VarDict is a sensitive variant caller for both single and paired sample variant calling from BAM files. VarDict implements several novel features such as amplicon bias aware variant calling from targeted sequencing experiments, rescue of long indels by realigning bwa soft clipped reads and better scalability than many Java based variant callers.
A Java based drop-in replacement for vardict.pl is being developed at https://github.com/AstraZeneca-NGS/VarDictJava. The Java implementation is approximately 10 times faster than the original Perl implementation and does removes dependency on samtools
To enable amplicon aware variant calling (single sample mode only; not supported in paired variant calling), please make sure the bed file has 8 columns with the 7th and 8th columns containing the insert interval (therefore subset of the 2nd and 3rd column interval).
VarDict is fully integrated in e.g. bcbio-nextgen, see https://github.com/chapmanb/bcbio-nextgen
Code by Zhongwu Lai 2014.
- Perl (uses /usr/bin/env perl)
- R (uses /usr/bin/env R)
- samtools (must be in path, not required if using the Java implementation in place of vardict.pl)

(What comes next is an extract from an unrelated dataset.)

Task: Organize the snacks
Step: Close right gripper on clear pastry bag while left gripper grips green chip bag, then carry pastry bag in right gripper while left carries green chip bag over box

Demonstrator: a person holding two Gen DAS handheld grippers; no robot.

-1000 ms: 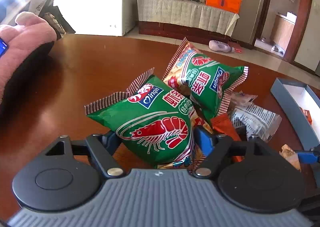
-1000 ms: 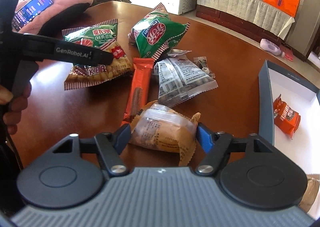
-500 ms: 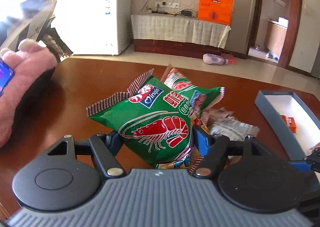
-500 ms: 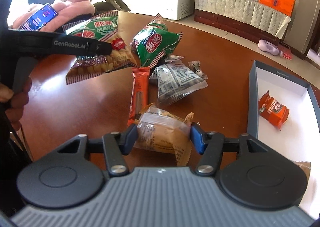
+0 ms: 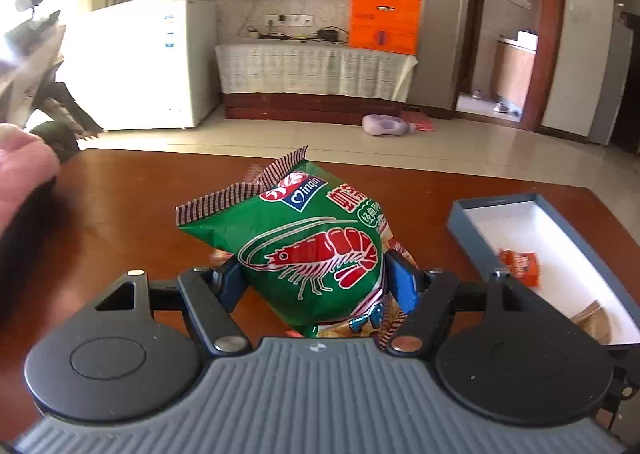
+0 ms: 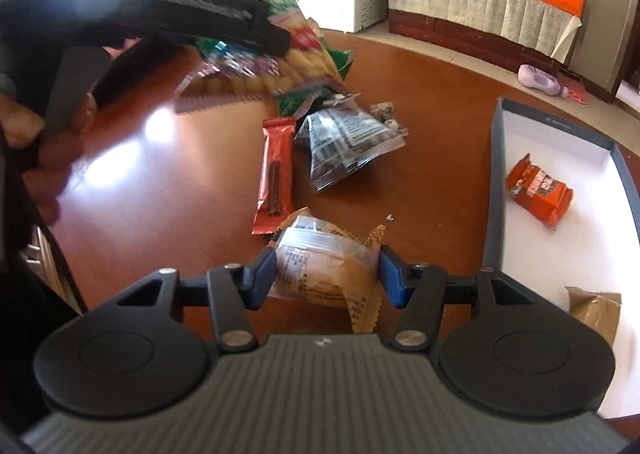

Make sure the VarDict folder (scripts vardict.pl
, vardict
, testsomatic.R
, teststrandbias.R
, var2vcf_valid.pl
and var2vcf_somatic.pl
) is in path before running the following commands.
Running in single sample mode:
AF_THR="0.01" # minimum allele frequency vardict -G /path/to/hg19.fa -f $AF_THR -N sample_name -b /path/to/my.bam -c 1 -S 2 -E 3 -g 4 /path/to/my.bed | teststrandbias.R | var2vcf_valid.pl -N sample_name -E -f $AF_THR
Paired variant calling:
AF_THR="0.01" # minimum allele frequency vardict -G /path/to/hg19.fa -f $AF_THR -N tumor_sample_name -b "/path/to/tumor.bam|/path/to/normal.bam" -c 1 -S 2 -E 3 -g 4 /path/to/my.bed | testsomatic.R | var2vcf_somatic.pl -N "tumor_sample_name|normal_sample_name" -f $AF_THR
- Zhongwu Lai, AstraZeneca
- Miika Ahdesmaki, AstraZeneca
- Brad Chapman, Harvard School of Public Health
The code is freely available under the MIT license.